*Required work*.
Please write out exactly, and only, the lines from the first in the material below to the line containing "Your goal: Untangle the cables", both included.

*Working data*.

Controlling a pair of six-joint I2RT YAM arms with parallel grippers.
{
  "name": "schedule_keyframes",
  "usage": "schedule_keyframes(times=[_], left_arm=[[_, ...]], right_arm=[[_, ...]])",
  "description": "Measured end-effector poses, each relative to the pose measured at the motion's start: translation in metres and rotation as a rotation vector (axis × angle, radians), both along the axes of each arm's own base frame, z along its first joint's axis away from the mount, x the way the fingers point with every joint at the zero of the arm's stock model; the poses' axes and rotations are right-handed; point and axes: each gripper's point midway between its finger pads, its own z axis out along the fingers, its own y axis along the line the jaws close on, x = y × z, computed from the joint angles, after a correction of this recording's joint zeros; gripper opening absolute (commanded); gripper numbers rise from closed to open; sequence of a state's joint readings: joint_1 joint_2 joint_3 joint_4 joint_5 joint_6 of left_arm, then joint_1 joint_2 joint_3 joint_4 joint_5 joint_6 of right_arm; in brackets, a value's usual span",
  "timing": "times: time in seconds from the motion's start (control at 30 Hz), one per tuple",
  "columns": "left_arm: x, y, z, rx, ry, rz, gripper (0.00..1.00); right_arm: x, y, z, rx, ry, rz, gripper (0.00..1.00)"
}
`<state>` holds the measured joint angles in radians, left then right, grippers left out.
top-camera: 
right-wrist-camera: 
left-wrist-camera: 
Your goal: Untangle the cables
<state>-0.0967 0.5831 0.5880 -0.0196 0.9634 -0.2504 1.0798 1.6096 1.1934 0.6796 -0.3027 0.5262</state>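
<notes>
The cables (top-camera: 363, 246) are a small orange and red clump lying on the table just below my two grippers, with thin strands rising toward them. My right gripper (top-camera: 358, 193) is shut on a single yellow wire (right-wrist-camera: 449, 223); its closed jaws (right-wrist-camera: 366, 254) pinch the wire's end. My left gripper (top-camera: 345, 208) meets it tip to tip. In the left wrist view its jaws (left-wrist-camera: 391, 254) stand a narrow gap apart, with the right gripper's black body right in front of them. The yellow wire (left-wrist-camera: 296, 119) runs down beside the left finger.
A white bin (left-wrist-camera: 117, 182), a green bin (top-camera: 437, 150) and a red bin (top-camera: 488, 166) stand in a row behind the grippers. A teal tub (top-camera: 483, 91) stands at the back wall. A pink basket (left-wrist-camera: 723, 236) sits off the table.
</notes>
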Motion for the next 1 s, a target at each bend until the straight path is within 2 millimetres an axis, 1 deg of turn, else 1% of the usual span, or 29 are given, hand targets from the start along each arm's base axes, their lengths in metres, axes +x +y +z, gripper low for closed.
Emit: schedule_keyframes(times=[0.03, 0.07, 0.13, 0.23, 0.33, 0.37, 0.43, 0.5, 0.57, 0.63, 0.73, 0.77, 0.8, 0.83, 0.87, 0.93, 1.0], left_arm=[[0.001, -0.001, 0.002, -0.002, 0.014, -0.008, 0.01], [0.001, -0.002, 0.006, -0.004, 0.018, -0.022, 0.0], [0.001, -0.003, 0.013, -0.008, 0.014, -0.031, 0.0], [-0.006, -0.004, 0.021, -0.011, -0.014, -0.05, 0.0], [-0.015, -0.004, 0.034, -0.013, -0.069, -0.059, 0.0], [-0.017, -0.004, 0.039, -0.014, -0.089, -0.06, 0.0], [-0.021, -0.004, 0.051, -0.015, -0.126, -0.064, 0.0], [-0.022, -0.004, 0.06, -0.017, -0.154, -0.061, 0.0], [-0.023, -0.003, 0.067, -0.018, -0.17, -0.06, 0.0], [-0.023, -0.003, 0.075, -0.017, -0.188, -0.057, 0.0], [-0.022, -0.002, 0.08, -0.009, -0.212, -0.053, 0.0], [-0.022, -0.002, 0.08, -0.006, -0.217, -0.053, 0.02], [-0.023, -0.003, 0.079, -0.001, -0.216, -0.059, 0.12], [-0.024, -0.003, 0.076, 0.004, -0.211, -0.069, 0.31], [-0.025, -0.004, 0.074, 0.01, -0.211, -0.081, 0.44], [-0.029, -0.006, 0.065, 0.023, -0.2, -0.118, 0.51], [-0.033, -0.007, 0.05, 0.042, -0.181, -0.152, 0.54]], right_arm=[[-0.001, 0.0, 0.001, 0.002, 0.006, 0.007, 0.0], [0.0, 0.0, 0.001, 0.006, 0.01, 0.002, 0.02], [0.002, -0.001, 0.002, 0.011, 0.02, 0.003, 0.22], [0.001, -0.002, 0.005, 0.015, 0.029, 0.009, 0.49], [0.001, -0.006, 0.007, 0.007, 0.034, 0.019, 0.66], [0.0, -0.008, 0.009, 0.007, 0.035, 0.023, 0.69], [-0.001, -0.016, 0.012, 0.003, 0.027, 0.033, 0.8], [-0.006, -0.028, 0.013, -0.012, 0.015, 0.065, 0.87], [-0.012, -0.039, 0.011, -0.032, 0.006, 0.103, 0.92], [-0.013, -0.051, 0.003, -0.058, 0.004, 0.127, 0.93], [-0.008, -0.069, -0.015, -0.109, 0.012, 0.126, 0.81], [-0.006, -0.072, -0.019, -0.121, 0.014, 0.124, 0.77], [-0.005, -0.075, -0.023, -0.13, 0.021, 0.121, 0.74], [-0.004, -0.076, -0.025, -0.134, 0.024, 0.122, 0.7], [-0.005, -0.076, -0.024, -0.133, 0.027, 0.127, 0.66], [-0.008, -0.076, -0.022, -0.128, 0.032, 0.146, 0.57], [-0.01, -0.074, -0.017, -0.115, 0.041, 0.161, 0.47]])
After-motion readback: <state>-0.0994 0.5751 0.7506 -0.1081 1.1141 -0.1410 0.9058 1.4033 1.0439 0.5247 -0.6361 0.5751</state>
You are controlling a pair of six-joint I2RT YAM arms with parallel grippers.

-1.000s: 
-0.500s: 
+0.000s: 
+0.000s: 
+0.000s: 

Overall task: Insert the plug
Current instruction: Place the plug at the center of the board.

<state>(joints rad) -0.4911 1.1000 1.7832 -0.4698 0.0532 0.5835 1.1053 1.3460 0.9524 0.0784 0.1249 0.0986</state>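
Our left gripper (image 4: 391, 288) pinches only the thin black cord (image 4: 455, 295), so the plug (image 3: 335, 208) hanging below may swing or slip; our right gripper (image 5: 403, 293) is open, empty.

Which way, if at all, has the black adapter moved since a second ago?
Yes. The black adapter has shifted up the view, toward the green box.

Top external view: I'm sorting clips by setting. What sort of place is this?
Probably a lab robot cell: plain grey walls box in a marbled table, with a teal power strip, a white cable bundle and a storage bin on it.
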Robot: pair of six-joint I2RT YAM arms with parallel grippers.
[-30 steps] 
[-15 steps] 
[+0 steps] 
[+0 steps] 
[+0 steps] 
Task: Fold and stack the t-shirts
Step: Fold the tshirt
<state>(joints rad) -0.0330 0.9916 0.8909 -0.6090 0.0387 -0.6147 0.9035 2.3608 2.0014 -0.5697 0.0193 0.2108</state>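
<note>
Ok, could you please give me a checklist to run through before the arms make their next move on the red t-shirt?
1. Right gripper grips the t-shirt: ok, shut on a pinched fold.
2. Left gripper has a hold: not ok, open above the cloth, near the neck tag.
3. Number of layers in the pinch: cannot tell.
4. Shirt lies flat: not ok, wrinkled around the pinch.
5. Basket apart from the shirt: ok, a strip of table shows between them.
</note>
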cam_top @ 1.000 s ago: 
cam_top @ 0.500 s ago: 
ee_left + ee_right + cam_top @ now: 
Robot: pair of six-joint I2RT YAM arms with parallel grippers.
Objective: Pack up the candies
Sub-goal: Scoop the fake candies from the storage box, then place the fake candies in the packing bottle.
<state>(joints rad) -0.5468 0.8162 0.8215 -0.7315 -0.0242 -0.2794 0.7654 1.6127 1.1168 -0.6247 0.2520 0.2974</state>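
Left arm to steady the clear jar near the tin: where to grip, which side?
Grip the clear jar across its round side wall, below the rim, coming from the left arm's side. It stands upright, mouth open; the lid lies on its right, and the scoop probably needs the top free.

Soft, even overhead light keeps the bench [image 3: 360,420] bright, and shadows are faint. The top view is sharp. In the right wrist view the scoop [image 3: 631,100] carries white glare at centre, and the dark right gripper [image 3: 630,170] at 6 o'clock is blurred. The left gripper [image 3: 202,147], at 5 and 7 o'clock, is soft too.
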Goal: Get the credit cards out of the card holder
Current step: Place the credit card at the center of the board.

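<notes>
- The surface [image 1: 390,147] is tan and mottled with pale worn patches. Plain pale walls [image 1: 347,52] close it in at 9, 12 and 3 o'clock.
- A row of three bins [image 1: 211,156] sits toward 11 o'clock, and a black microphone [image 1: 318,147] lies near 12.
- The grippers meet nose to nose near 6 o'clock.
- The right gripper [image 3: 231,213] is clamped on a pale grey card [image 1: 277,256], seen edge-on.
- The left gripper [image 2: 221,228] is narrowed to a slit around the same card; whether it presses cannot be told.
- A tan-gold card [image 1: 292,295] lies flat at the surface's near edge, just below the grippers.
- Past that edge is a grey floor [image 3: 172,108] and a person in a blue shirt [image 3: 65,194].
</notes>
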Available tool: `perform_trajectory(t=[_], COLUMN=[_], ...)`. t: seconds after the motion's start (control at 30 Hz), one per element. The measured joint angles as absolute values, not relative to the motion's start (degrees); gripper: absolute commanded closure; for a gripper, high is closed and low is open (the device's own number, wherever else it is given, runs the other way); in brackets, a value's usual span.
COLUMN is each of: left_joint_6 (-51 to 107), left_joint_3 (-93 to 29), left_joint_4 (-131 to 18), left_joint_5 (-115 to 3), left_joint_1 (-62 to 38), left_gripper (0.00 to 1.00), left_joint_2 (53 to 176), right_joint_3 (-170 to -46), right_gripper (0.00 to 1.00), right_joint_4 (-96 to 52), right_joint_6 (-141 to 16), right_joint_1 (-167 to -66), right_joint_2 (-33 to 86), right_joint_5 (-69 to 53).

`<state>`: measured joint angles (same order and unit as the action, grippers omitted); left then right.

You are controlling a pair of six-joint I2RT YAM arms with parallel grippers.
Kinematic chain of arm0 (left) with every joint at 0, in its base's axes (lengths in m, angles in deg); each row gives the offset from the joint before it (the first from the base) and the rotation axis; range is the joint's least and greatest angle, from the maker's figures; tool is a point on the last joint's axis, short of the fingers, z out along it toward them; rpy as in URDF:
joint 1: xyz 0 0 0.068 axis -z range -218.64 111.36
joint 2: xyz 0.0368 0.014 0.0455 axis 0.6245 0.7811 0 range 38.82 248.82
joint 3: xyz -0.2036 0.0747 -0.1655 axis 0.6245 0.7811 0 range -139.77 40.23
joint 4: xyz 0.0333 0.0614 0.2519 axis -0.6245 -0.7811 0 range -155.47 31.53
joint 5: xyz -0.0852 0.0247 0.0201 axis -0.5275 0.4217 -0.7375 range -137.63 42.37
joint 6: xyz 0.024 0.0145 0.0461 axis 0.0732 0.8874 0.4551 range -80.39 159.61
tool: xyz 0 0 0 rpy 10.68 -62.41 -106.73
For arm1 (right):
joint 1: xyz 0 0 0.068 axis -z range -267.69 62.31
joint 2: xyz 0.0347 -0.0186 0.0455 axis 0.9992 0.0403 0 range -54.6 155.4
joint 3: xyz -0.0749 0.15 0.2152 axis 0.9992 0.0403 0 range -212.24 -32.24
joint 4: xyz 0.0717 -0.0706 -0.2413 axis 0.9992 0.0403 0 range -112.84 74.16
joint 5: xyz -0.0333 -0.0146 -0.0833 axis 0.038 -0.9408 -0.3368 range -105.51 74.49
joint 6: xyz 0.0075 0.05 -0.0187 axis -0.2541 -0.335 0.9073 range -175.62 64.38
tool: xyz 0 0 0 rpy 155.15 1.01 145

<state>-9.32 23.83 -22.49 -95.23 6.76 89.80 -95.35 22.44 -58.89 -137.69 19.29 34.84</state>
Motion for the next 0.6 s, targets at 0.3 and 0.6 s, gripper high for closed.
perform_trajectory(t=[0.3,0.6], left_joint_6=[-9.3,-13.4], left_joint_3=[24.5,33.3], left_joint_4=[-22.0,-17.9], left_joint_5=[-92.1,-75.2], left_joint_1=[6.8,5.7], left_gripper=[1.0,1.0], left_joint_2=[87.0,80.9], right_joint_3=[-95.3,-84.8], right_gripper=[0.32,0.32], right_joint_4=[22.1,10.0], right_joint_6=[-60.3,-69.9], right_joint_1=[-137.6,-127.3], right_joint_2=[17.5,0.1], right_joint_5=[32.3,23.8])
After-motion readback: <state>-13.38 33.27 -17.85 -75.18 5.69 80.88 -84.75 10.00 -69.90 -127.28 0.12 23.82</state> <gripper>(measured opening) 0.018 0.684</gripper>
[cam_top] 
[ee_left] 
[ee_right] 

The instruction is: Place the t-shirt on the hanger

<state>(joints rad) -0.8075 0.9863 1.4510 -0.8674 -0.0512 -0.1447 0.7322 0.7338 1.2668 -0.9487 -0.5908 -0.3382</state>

*Finished exercise*.
Controlling a pair of six-joint I2RT YAM arms with parallel grippers.
{
  "name": "schedule_keyframes",
  "usage": "schedule_keyframes(times=[_], left_arm=[[_, ...]], right_arm=[[_, ...]])",
  "description": "Measured end-effector poses, each relative to the pose measured at the motion's start: translation in metres and rotation as a rotation vector (axis × angle, radians), both along the axes of each arm's own base frame, z along its first joint's axis away from the mount, x the way the fingers point with every joint at the zero of the arm's stock model; the poses' axes and rotations are right-handed; point and axes: each gripper's point midway between its finger pads, its own z axis out along the fingers, its own y axis along the line the jaws close on, x = y × z, computed from the joint angles, after a correction of this recording's joint zeros; gripper opening absolute (commanded); gripper numbers rise from closed to open; sequence of a state's joint readings: joint_1 joint_2 joint_3 joint_4 joint_5 joint_6 of left_arm, then joint_1 joint_2 joint_3 joint_4 joint_5 joint_6 of right_arm; in brackets, a value's usual span",
  "timing": "times: time in seconds from the motion's start (control at 30 Hz), one per tuple",
  "columns": "left_arm: x, y, z, rx, ry, rz, gripper (0.00..1.00); right_arm: x, y, z, rx, ry, rz, gripper (0.00..1.00)"
}
`<state>` holds the measured joint angles in radians, left then right, grippers left out.
top-camera: 
right-wrist-camera: 
left-wrist-camera: 
Your goal: Untangle the cables

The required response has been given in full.